When the fully redesigned 1949 "Second Series" Chryslers bowed in mid-season, the Saratoga was once again regulated to two body styles, the four-door sedan and two-door club coupe, and shared the 131.5 in wheelbase and the 323.5 CID Chrysler Straight-8 engine of the Chrysler New Yorker and the reintroduced Imperial. The semi-automatic was now called Prestomatic on Chryslers. Saratoga production for 1949 came to 2,275 vehicles in total, and the average list price for the Saratoga was US$2,461 ($ in dollars ). Model year 1949 and later Chryslers had a padded dash as a safety feature, the first in an American mass production car.

1950 models received new grilles, taillights and a larger rear window. Production dropped to 1,300 cars.

The 1951 Saratoga was introduced well into the model year. Early brochures have no mention of it. In Chrysler's model numbering system it was designated C55. The two numerical didgets don't correspond to model years. For 1951 the Saratoga was built on the shorter 125.5 in wheelbase shared with the flathead six powered Windsor, but offered the Chrysler's famed 331 CID Hemi V8. Power drum brakes were standard with v8 engines. Also offered as an option was Hydraguide power steering, an industry first, and Fluid Torque Drive, a true torque converter in place of Fluid Drive's fluid coupling. The engine was used in the Cunningham C-2R where the C-2R debuted at 1951 24 Hours of Le Mans, continuing a tradition of racing Chrysler engines at LeMans which began in 1925. 1951 and 1952 Saratoga 2 door Club Coupe models were the lightest body styles with the 180 horse power Hemi V8's and were used in road racing and stock car racing.

In the 1951 La Carrera Panamericana, a cross country rally from the northern border of Mexico to the southern border, a Saratoga driven by Bill Sterling came in third behind two Ferraris. Minnesota based outboard boat motor manufacturer Mercury Marine owned by Carl Kiekhaefer raced a pair of Saratogas in the grueling multiday race in 1951 and 1952. Average speeds approached 110 miles an hour in some segments and a Saratoga had the top average speed in one segment.

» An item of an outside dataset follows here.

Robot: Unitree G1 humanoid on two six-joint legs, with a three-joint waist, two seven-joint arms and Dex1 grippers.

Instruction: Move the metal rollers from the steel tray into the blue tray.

Model selection also increased for 1951 with a wagon plus eight-passenger sedan and on the 139.5 in wheelbase added. This combination of the shorter, lighter Six body and the powerful new V-8 put the new Hemi Saratoga in the same performance league as the Olds Rocket 88, but was the quicker car. 1951 proved to be a great year with 34,806 cars built. Most were six-passenger, four-door sedans. Two-door Club Coupes, four-door station wagons, and eight-passenger, four-door sedans were relatively rare. Two forward facing jump seats ahead of the back seat provided the extra seating in the latter model. Unlike the Windsor, which offered an eight-passenger sedan as well as a limousine, no 1951-1952 Saratoga limousines were built. V8 limousine customers were only offered the Crown Imperial. The difference between an 8-passenger sedan verses a limousine was the presence of a glass divider and all leather seating surfaces in the front compartment.

1952 brought new tail lamps with the backup lamps moved to the same housing as the tail lamps. Due to the Korean War, production dropped to 17,401 for the 1952 model year. A further 1,300 Saratoga models were built in Canada, the first eight-cylinder Chryslers to roll out of the Windsor plant since 1937. 1952 Model year Chryslers suffered from a war strategic materials shortage and the pot metal trim was painted silver rather than chromed.

For 1953 the Saratoga was discontinued, and the Saratoga's sports luxury duties were initially given to the New Yorker in 1953 until the performance coupe Chrysler 300 was introduced in 1955. The nameplate would reappear for 1957.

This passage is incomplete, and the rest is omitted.